Summary of descriptive statistical measures

Different statistical measures are available to gather, review, analyze and draw conclusions from stochastic signals. Some of the statistical measures are summarized below:

Quantitative measures of shape:

In many statistical analysis, the fundamental task is to get a general idea about the shape of a distribution and it is done by using moments.

Measure of central tendency – mean – the first moment:

Measures of central tendency attempt to identify the central position in the distribution of samples that make up the stochastic signal. Mean, mode and median are different measures of central tendency. In signal processing, we are mostly interested in computing mean which is the average of values of the given samples. Given a discrete random variable X with probability mass function pX(x) the mean is denoted by

\[\mu = E \left[ X\right] = \sum_{x: p_X(x) > 0} x p_X(x) \]

Measure of dispersion – variance – the second moment:

Measures of dispersion describe how the values in the signal samples are spread out around a central location. Variance and standard deviation are some of the measures of dispersion. If the values are widely dispersed, the central location is said to be less representative of the values as a whole. If the values are tightly dispersed, the central location is considered more reliable.

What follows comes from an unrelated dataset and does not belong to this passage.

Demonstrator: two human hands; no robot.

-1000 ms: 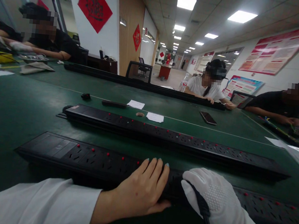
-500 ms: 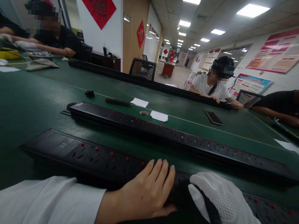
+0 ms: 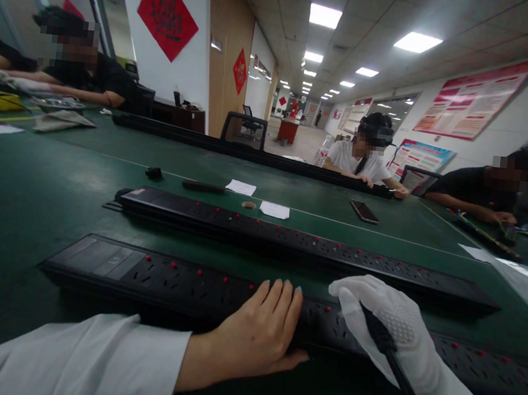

For a discrete random variable X with probability mass function pX(x) , the variance (σX2) is given by the second central moment. The term central moment implies that this is measured relative to mean. For an electrical signal, the second moment is proportional to the average power.

\[\sigma_X^2 = E \left[ \left(X – \mu \right)^2\right] = \sum_{x: p_X(x) > 0} \left(x – \mu \right)^2 p_X(x) \]

The square root of variance is standard deviation

\[\sigma_X = \sqrt{E \left[ \left(X – \mu \right)^2\right]}\]

Figure 2, demonstrates the use of histogram for getting a visual perception of shape of the distribution of samples from two different stochastic signals. Though the signals look similar in nature in time domain, their histogram reveals different picture altogether. The central location (mean) of the first signal is around zero (no DC shift in the time domain view) and for the second signal the mean is at 0.75. The average power of first signal varies widely (histogram is widely spread out) compared to that of the second signal.

Figure 2: Histogram is a visual method that provides a general idea about the shape of a distribution.

Higher order moments – skewness and kurtosis:

Further characterization of the shape of a distribution includes higher order moments : skewness and kurtosis. They identify anomalies and outliers in many signal processing applications.

Skewness provides a measure to quantify the presence of asymmetry in the shape of the distribution. Actually, skewness measures the relative size of the tails in a distribution. Presence of asymmetry manifests as non-zero value for the standardized third central moment. The term “standardized” stands for the normalization of the third central moment by σ3.

\[Skewness = \frac{E \left[ \left( X – \mu \right)^3 \right]}{\sigma^3}\]
Figure 3: A random sequence showing positive skewness (asymmetry in shape) in its distribution

Kurtosis measures the amount of probability in the two tails of a distribution, relative to a normal distribution of same variance. Kurtosis is 3 for normal distribution (perfect bell shaped curve). If the kurtosis of a distribution is greater than 3, it implies that the tails are heavier compared to that of normal distribution. A value less than 3 for kurtosis implies lighter tails compared to that of the normal distribution. Essentially, kurtosis is a measure of outliers. Kurtosis is calculated as the standardized fourth central moment.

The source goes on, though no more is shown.